- Work order -
Below is some data. Retype exactly the lines starting at the one with "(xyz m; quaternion" and ending at the one with "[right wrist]".

- Records contained in a dataset -
*-*-*

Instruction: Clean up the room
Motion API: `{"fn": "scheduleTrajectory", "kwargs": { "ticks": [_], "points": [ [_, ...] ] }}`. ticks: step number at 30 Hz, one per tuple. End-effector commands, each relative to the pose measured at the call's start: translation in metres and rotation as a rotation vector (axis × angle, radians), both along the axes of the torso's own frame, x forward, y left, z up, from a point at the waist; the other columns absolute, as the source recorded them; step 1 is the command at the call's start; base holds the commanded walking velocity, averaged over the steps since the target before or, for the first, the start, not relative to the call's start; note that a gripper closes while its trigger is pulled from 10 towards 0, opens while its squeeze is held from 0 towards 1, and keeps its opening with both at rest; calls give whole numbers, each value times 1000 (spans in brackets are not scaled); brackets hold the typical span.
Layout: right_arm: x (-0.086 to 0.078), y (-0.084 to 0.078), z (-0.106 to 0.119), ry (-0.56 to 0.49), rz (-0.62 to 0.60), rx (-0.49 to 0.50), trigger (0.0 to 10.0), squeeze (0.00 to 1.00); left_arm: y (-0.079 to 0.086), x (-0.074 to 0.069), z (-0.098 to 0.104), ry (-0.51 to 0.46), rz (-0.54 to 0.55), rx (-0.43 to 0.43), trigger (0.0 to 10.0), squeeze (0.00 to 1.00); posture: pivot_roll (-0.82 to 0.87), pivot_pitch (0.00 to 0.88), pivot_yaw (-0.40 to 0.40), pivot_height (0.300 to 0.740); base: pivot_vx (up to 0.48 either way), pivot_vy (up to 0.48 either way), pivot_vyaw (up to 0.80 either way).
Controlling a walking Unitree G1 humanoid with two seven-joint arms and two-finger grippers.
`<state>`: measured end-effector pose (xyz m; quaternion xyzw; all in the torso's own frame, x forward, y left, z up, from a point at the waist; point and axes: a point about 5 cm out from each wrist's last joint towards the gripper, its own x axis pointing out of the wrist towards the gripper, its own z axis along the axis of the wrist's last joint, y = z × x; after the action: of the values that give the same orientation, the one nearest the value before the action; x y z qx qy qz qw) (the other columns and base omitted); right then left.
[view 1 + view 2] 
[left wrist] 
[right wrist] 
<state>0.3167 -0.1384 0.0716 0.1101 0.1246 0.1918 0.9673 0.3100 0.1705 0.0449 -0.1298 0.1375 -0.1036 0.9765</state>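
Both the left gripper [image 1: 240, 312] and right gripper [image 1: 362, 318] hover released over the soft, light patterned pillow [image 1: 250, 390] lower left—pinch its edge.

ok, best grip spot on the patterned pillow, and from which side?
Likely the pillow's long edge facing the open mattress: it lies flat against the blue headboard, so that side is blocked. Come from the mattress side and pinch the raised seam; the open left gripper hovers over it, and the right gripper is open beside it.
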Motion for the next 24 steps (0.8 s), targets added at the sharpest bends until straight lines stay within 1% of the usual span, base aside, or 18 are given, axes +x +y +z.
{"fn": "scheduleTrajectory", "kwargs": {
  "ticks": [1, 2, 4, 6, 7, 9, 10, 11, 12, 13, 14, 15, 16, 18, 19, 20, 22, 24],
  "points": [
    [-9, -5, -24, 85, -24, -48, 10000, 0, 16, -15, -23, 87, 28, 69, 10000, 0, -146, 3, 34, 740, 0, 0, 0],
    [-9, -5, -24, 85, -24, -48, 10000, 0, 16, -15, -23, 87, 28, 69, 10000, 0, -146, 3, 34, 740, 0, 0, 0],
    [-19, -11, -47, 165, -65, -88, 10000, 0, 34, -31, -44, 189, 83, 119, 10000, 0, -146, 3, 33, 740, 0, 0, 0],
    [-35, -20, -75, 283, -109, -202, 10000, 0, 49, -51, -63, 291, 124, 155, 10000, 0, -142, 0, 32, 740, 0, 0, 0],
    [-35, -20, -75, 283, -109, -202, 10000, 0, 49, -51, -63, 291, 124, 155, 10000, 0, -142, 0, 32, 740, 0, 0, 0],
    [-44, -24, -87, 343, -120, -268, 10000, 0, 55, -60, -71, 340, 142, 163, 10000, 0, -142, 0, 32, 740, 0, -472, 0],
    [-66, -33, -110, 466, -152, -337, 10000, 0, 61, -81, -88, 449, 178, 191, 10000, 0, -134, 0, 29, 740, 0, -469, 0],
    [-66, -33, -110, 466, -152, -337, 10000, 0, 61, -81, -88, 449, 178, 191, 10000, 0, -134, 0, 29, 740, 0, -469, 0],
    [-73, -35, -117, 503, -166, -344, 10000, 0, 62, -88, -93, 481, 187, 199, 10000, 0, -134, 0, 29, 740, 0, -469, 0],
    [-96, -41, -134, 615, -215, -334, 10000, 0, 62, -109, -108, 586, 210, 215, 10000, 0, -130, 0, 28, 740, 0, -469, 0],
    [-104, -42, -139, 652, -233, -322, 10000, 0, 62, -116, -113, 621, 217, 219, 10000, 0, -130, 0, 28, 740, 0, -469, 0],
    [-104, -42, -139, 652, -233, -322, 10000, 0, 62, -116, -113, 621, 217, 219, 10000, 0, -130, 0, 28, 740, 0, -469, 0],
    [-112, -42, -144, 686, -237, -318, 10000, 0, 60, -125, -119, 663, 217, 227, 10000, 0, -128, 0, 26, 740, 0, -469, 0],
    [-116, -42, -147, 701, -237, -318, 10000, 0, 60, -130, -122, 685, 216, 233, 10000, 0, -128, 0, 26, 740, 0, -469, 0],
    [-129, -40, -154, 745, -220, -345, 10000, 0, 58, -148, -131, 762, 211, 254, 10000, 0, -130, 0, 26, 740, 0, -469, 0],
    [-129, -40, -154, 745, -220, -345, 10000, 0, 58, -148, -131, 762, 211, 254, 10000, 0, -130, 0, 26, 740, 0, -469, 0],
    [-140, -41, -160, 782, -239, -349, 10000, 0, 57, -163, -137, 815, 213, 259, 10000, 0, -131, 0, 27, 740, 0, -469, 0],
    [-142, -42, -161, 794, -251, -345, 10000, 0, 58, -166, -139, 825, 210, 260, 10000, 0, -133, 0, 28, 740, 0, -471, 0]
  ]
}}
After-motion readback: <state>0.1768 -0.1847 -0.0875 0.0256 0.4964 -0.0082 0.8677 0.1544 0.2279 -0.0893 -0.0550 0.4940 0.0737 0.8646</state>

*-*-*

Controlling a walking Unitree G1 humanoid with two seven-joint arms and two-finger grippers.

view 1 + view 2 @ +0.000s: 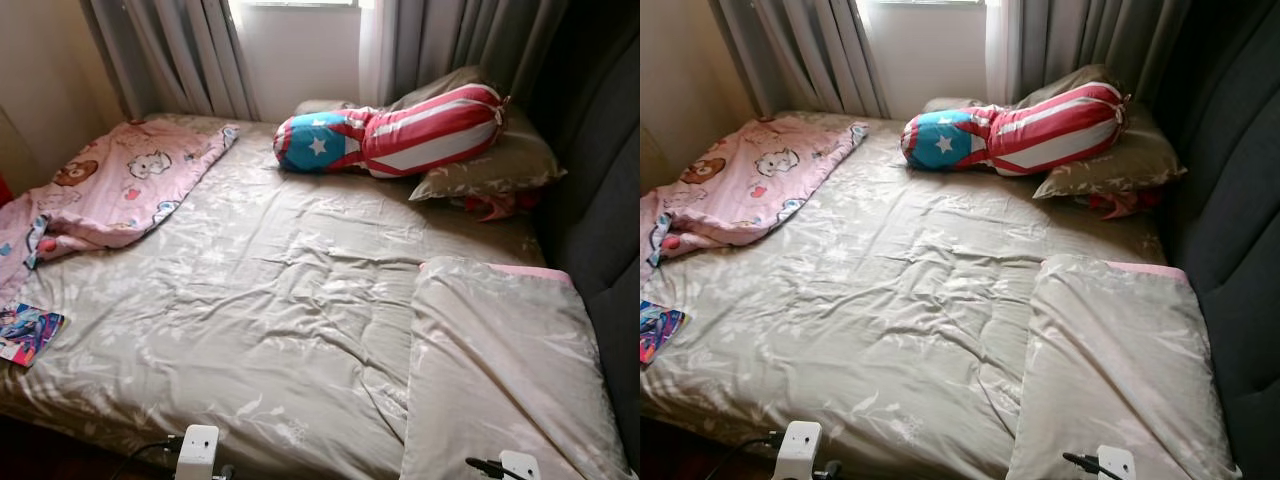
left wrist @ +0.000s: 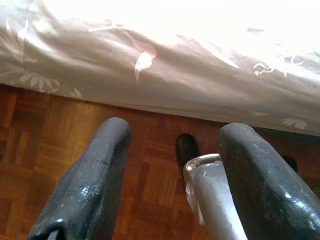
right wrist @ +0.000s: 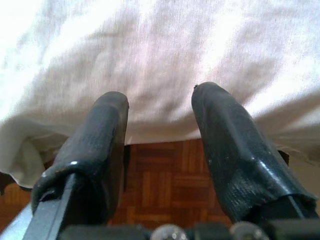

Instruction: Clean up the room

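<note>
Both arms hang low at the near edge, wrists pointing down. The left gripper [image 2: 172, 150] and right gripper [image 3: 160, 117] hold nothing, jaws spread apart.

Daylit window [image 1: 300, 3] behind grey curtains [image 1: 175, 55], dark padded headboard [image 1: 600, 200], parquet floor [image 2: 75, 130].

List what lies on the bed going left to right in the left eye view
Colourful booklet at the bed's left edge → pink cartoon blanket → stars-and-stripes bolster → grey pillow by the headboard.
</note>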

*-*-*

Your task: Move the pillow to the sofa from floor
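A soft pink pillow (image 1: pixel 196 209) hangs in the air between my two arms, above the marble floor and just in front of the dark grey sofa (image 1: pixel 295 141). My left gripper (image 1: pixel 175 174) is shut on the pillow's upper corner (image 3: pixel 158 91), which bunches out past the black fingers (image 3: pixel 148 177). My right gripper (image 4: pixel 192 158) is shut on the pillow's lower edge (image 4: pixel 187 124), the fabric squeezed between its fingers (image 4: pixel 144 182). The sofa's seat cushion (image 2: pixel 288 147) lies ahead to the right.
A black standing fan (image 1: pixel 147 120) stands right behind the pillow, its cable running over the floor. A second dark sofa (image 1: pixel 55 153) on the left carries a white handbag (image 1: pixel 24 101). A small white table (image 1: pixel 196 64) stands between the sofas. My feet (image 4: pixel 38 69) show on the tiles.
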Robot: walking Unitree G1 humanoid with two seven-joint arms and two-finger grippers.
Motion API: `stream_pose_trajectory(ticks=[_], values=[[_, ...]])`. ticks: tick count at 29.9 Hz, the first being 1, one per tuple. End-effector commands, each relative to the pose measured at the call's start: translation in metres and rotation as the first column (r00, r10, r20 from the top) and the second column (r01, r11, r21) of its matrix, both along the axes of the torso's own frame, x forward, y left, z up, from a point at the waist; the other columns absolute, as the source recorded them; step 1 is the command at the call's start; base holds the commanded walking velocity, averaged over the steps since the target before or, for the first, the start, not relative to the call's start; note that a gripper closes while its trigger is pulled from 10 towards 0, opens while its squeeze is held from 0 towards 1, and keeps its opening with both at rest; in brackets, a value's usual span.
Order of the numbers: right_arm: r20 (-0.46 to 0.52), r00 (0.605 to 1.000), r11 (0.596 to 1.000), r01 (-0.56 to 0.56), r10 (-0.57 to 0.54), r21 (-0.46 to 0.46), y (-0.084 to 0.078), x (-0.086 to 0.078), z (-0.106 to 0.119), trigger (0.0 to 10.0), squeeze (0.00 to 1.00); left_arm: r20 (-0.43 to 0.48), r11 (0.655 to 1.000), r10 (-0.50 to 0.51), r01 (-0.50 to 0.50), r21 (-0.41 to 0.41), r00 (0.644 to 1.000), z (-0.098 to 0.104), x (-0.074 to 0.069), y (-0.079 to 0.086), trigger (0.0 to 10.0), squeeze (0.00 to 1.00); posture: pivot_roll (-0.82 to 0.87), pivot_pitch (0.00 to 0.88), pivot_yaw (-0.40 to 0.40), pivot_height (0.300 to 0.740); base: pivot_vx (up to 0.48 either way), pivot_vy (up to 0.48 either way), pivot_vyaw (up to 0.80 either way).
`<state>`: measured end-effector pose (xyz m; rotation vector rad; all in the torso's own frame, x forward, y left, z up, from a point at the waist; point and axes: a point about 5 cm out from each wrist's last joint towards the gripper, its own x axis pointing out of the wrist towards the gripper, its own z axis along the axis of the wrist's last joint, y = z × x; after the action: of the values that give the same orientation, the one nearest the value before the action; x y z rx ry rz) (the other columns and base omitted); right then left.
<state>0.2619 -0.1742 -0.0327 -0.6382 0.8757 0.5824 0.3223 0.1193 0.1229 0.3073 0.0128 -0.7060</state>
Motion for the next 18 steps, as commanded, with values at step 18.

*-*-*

- Solution -
`<state>`: measured end-effector pose (xyz m; quaternion xyzw; all in the torso's own frame, x forward, y left, z up, from a point at the waist; point and axes: a point about 5 cm out from each wrist's last joint towards the gripper, its own x axis pointing out of the wrist towards the gripper, its own z axis along the axis of the wrist's last joint, y = z × x; after the action: of the values that give the same orientation, the one nearest the value before the action; x y z qx qy qz qw) (the other columns and base omitted); right then left.
[view 1 + view 2] 
[left wrist] 
[right wrist] 

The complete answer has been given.